À toutes ces questions bien légitimes, il existe différentes réponses.

Investir dans l’immobilier en est une !

L’immobilier locatif présente deux atouts majeurs pour votre retraite :

Une revalorisation régulière des revenus par le biais de l’indexation des loyers(1).

Un complément de revenu potentiellement net d’impôt sur une longue période(2) ou imposé sur le résultat (non sur les seuls loyers), avantage potentiellement doublé d’une réduction substantielle de votre impôt sur le revenu(3).

Ajoutons – last but not least – que c’est le seul placement qui permet d’être financé à levier grâce au crédit, dont les conditions actuelles sont tout à fait exceptionnelles et avantageuses ! Crédit remboursé en large partie… par les loyers perçus. Ainsi, vos revenus de demain allègent d’emblée votre épargne d’aujourd’hui.  

Et au terme de votre investissement, vous bénéficiez de revenus complémentaires tout en étant devenu propriétaire d’un bien immobilier. En résumé, l’investissement locatif constitue à la fois un rempart contre l’inflation, un bon placement de diversification et un excellent moyen pour préparer sa retraite.

(1) Indexation sur l’IRL (Indice de Références des Loyers) ou l’ILC (Indice des Loyers Commerciaux), indices publiés trimestriellement par l’INSEE prenant en compte l’évolution des prix à la consommation hors tabac.

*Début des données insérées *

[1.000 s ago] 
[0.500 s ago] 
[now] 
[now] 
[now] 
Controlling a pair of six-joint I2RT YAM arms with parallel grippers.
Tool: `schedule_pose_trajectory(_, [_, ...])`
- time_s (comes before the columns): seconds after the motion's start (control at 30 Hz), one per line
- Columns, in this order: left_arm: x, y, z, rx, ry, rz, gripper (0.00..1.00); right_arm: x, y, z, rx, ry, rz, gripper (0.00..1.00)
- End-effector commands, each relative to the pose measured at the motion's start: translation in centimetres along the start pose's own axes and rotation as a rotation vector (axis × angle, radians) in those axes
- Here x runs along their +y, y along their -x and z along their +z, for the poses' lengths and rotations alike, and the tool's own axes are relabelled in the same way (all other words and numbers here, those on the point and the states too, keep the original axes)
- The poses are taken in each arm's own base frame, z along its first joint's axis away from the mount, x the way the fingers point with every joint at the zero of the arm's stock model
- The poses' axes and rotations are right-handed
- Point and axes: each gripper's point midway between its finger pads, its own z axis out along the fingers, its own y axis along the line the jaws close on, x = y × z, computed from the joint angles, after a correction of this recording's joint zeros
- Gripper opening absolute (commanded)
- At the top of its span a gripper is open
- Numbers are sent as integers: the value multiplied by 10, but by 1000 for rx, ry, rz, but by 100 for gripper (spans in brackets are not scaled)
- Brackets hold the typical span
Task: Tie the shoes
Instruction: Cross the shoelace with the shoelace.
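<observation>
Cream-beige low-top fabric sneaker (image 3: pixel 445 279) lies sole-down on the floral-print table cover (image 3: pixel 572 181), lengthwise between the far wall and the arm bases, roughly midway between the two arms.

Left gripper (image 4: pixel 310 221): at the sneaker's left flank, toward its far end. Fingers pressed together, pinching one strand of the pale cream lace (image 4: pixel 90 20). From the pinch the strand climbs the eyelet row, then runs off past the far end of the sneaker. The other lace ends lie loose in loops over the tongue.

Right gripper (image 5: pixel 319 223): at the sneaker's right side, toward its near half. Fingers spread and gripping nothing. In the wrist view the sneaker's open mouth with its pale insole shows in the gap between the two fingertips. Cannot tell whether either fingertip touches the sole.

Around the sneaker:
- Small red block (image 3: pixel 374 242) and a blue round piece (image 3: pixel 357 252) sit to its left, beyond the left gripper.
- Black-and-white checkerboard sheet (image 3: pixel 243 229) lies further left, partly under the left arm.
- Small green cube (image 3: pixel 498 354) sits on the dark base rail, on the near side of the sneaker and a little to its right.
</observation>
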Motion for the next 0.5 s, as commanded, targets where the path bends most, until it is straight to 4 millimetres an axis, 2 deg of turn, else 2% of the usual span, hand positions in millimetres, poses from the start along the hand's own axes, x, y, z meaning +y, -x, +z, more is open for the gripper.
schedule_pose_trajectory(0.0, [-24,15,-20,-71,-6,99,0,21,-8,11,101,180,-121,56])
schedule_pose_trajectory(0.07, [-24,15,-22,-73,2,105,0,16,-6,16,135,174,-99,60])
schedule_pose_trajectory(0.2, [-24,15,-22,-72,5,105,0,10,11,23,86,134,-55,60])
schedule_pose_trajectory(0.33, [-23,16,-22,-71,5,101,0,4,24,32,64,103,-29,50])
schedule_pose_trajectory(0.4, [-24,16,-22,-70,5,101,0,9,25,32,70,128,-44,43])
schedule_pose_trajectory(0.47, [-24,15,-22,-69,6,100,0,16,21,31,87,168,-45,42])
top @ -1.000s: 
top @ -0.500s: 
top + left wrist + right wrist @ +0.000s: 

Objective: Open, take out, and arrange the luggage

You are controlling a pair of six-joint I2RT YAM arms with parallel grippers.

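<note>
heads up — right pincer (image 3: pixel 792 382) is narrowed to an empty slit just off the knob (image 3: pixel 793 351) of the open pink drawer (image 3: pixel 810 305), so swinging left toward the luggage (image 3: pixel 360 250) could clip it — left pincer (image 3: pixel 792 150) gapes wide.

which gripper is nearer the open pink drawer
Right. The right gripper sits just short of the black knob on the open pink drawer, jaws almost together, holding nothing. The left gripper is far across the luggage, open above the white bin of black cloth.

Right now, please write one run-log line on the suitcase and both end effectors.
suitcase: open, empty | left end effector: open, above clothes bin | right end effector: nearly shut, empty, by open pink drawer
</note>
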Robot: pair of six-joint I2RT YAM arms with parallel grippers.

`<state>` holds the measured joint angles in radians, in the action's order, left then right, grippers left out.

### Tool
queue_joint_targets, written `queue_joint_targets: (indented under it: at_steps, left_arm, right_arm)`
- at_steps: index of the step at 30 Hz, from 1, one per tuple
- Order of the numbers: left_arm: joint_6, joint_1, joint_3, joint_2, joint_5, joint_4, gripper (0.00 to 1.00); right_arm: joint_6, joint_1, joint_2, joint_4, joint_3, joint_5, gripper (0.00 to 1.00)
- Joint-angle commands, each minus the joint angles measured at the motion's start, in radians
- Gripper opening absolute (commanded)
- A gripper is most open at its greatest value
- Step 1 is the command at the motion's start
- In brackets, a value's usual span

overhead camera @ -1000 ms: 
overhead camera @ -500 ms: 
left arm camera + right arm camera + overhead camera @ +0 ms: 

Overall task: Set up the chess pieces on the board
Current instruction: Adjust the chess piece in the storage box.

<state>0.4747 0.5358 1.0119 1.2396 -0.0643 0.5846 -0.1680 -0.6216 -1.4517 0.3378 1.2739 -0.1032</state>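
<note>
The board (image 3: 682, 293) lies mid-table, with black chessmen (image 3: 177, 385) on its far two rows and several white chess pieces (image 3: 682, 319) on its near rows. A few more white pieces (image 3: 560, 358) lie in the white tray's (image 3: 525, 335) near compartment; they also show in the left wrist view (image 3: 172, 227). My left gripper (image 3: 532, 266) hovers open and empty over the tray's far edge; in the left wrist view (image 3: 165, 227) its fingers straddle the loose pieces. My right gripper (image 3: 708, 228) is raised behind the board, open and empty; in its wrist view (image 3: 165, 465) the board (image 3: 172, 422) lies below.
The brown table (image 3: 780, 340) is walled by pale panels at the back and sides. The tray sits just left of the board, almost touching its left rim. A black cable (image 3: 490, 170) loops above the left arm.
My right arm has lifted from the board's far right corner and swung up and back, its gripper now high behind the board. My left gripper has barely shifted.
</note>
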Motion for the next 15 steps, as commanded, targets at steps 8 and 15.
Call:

(2) Dans le cadre d’un investissement en Loueur Meublé Non Professionnel (LMNP), grâce notamment à l’amortissement du bien (meubles et immeuble, hors terrain) et à la déduction des charges (dont intérêts d’emprunt).

(3) Le dispositif Pinel ouvre droit – sous conditions, notamment de location et de plafond du prix du bien – à une réduction de l’impôt sur le revenu de 2 % par an pendant 9 ans du montant de l’acquisition, puis de 1% par an pendant 3 ans, soit 21 % en tout, dans la limite de 63 000 €.